Stardust memories:).

Stardust,

Essa população é "só" contituída pela maioria das pessoas que acorrem a uma consulta de medicina geral. O sofrimento é muitas vezes "traduzido" em queixas corporais sem base orgânica. Por outro lado, a globalização da informação, interesses comerciais e o stress vêm gerando uma sociedade cada vez mais hipocondríaca. Junte-lhe o evidente discurso "moral" da medicina: se pecas no estilo de vida..., quinas! O que levanta problemas de liberdade individual e responsabilidade "colectiva": tenho ou não o direito de me marimbar nos estilos de vida saudáveis e viver como me apetece?; quem poderá sofrer com uma opção que talvez convide a grande ceifeira a visitar-me mais cedo?
Outro ponto - a dificuldade da medicina em lidar com o sofrimento é uma das razões que explicam o florescer de alternativas que vão do absolutamente respeitável ao charlatanismo puro. Se a instituição médica recusar a priori tudo o que não jorra da medicina ocidental perderá recursos terapêuticos. E agravará o fosso com abordagens que lhe levam a palma na escuta do doente. Que só por isso, voltará. E, às vezes, só por isso melhorará...
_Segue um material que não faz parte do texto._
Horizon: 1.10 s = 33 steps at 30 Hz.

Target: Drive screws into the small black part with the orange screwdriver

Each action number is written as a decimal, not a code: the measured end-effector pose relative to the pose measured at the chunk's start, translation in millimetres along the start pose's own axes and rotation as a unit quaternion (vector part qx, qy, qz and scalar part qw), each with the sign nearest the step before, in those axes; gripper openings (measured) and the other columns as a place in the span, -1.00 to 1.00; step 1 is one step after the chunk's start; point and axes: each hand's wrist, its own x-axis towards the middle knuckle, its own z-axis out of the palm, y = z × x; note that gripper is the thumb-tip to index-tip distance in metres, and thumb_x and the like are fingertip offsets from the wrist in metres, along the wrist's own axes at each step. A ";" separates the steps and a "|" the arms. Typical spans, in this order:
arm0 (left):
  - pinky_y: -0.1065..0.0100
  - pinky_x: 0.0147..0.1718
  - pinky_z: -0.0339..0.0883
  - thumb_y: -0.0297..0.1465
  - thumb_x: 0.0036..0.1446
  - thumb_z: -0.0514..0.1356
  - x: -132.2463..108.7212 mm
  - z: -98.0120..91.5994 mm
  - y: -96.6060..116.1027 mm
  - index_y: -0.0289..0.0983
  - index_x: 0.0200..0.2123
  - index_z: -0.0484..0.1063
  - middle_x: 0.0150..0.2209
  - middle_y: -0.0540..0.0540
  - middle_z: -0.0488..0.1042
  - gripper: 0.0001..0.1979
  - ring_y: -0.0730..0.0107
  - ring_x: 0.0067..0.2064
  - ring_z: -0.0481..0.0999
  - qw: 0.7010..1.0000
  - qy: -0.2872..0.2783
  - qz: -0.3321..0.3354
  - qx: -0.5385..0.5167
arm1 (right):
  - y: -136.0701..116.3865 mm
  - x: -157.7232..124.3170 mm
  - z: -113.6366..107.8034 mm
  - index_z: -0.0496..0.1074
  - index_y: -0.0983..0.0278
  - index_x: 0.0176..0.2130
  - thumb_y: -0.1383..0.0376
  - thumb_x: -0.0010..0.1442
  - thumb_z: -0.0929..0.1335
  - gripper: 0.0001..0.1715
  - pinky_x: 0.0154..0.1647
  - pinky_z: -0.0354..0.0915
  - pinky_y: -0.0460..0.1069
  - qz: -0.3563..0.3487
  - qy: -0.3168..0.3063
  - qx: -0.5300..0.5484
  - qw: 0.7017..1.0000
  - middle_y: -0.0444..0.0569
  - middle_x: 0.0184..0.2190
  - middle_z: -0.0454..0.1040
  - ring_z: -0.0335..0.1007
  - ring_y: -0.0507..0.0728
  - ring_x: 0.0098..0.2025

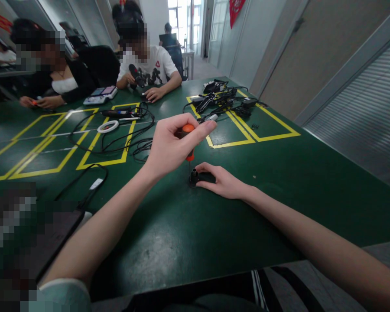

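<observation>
My left hand (172,147) is closed around an orange-and-black screwdriver (188,129), held upright with its tip pointing down into a small black part (194,177) on the green table (169,234). My right hand (222,181) lies low on the table, its fingers curled around that black part and pressing it down. The part's far side is hidden under my fingers.
Black cables (117,138) and a white ring (108,126) lie in yellow-taped squares behind my hands. More black devices and cords (221,102) sit at the back right. Two people sit at the far edge, one holding a black tool (136,76). A dark flat object (56,236) lies near left.
</observation>
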 end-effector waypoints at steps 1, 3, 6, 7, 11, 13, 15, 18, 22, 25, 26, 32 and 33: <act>0.47 -0.56 0.15 -0.22 0.30 0.32 -0.1 0.1 0.2 -0.27 -0.53 0.42 -0.60 0.07 0.34 -0.61 0.58 -0.55 0.24 1.000 -0.001 0.007 0.007 | 0.4 -0.1 0.2 0.44 0.23 0.03 0.21 0.33 0.46 -0.69 0.15 0.51 0.18 0.000 0.001 0.001 1.000 0.05 0.00 0.64 0.61 0.22 0.06; 0.47 -0.53 0.19 -0.23 0.32 0.31 -0.6 0.1 0.9 -0.27 -0.50 0.42 -0.59 0.07 0.36 -0.63 0.58 -0.54 0.27 1.000 -0.009 0.019 0.018 | 1.1 -0.2 0.6 0.43 0.23 0.07 0.21 0.33 0.45 -0.66 0.17 0.50 0.18 0.000 -0.001 0.004 1.000 0.06 0.02 0.63 0.60 0.23 0.08; 0.48 -0.49 0.25 -0.26 0.32 0.31 -1.5 -0.9 2.4 -0.26 -0.33 0.50 -0.50 0.07 0.45 -0.78 0.57 -0.50 0.37 0.999 -0.029 0.030 0.024 | 1.3 0.4 1.2 0.45 0.23 0.09 0.22 0.34 0.44 -0.65 0.21 0.48 0.20 0.003 -0.006 0.001 1.000 0.08 0.05 0.63 0.59 0.24 0.11; 0.47 -0.48 0.26 -0.26 0.32 0.31 -1.8 -1.6 2.6 -0.25 -0.26 0.51 -0.48 0.07 0.47 -0.82 0.56 -0.50 0.39 0.998 -0.036 0.033 0.028 | 1.1 0.7 1.3 0.45 0.24 0.07 0.22 0.33 0.44 -0.66 0.21 0.48 0.20 0.006 -0.007 0.000 1.000 0.08 0.05 0.63 0.59 0.24 0.10; 0.45 -0.47 0.24 -0.27 0.30 0.30 -1.9 -6.3 3.4 -0.24 -0.25 0.47 -0.50 0.10 0.44 -0.84 0.55 -0.51 0.38 0.992 -0.077 0.050 0.081 | 0.5 0.9 1.6 0.45 0.24 -0.01 0.22 0.30 0.47 -0.71 0.19 0.49 0.18 0.026 0.004 0.027 0.999 0.04 -0.03 0.64 0.60 0.23 0.07; 0.44 -0.46 0.25 -0.30 0.28 0.28 -1.0 -10.2 4.8 -0.24 -0.24 0.45 -0.50 0.10 0.44 -0.87 0.54 -0.51 0.37 0.986 -0.112 0.054 0.108 | 0.5 0.2 1.8 0.43 0.22 -0.04 0.21 0.29 0.47 -0.73 0.19 0.49 0.19 0.032 0.009 0.041 0.999 0.01 -0.07 0.64 0.61 0.22 0.06; 0.43 -0.46 0.26 -0.38 0.25 0.24 0.3 -15.1 7.6 -0.23 -0.17 0.45 -0.45 0.09 0.47 -0.90 0.53 -0.51 0.37 0.979 -0.154 0.053 0.121 | 0.1 -0.5 2.1 0.42 0.21 -0.01 0.20 0.27 0.49 -0.67 0.20 0.49 0.20 0.027 0.009 0.049 0.998 0.02 -0.05 0.64 0.61 0.22 0.07; 0.42 -0.45 0.28 -0.48 0.16 0.16 3.1 -23.4 13.5 -0.24 -0.06 0.47 -0.40 0.06 0.52 -0.74 0.51 -0.48 0.39 0.967 -0.208 0.054 0.133 | -2.3 -0.2 3.0 0.43 0.23 0.04 0.21 0.20 0.54 -0.54 0.19 0.49 0.19 0.021 0.008 0.046 0.999 0.05 -0.01 0.64 0.61 0.22 0.07; 0.42 -0.42 0.28 -0.46 0.22 0.15 7.0 -33.5 20.3 -0.27 0.08 0.50 -0.40 0.03 0.54 -0.63 0.49 -0.46 0.43 0.957 -0.229 0.058 0.167 | -7.6 2.5 4.1 0.50 0.25 -0.05 0.23 0.19 0.54 -0.64 0.11 0.51 0.16 0.046 0.021 0.017 0.999 0.02 -0.09 0.66 0.62 0.21 -0.03; 0.40 -0.42 0.26 -0.35 0.26 0.25 8.4 -37.8 20.8 -0.27 0.02 0.58 -0.47 0.04 0.50 -0.71 0.52 -0.50 0.36 0.955 -0.216 0.075 0.189 | -8.2 2.9 3.3 0.53 0.25 -0.03 0.23 0.22 0.53 -0.67 0.12 0.51 0.17 0.056 0.018 0.018 0.998 0.02 -0.07 0.67 0.62 0.22 -0.02; 0.39 -0.41 0.25 -0.32 0.26 0.28 8.3 -37.9 20.1 -0.26 -0.01 0.59 -0.49 0.05 0.49 -0.73 0.52 -0.51 0.35 0.954 -0.209 0.081 0.197 | -7.3 2.6 2.8 0.54 0.25 -0.01 0.23 0.23 0.52 -0.66 0.15 0.50 0.18 0.055 0.012 0.019 0.998 0.03 -0.04 0.67 0.62 0.23 0.00; 0.38 -0.40 0.18 -0.23 0.27 0.21 3.6 -27.0 18.6 -0.22 -0.23 0.51 -0.48 0.05 0.48 -0.82 0.44 -0.45 0.43 0.944 -0.191 0.102 0.249 | 1.0 0.1 2.3 0.54 0.26 0.10 0.21 0.30 0.46 -0.60 0.27 0.42 0.23 0.047 -0.002 0.016 0.999 0.10 0.08 0.63 0.55 0.27 0.15; 0.37 -0.42 0.17 -0.26 0.25 0.19 3.0 -25.8 19.3 -0.22 -0.26 0.48 -0.49 0.04 0.47 -0.84 0.43 -0.45 0.42 0.942 -0.194 0.108 0.253 | 1.1 0.1 2.7 0.54 0.26 0.10 0.21 0.30 0.46 -0.61 0.27 0.41 0.23 0.045 -0.005 0.019 0.999 0.10 0.08 0.63 0.55 0.27 0.15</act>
sexta-feira, outubro 14, 2005

Outra dicotomia.

Nem sequer perderei tempo com a cartelização das empresas farmacêuticas, foi surpresa para alguém? Pobres diabéticos... E pobres de todos nós, que pagamos impostos!
Em relação à medicina: ontem falámos de prevenção vs. tratamento. Ou, de modo mais global, de promoção de saúde vs. tratamento. Outra dicotomia omnipresente é a que opõe as queixas funcionais às de clara explicação física. As primeiras predominam largamente, e contudo são, por vezes, "olhadas por cima do ombro". Tais queixas, na sua orfandade científica, partilham com as outras o âmago da profissão: o sofrimento (palavra que extravasa em absoluto uma outra - dor). E devem ser respeitadas. Até porque:

"Se a doença não orgânica é capaz de enganar o médico, como não enganaria o doente?" Marcel Proust.

O objectivo dos doentes não é moer a cabeça dos médicos:))))), apenas ser ajudados.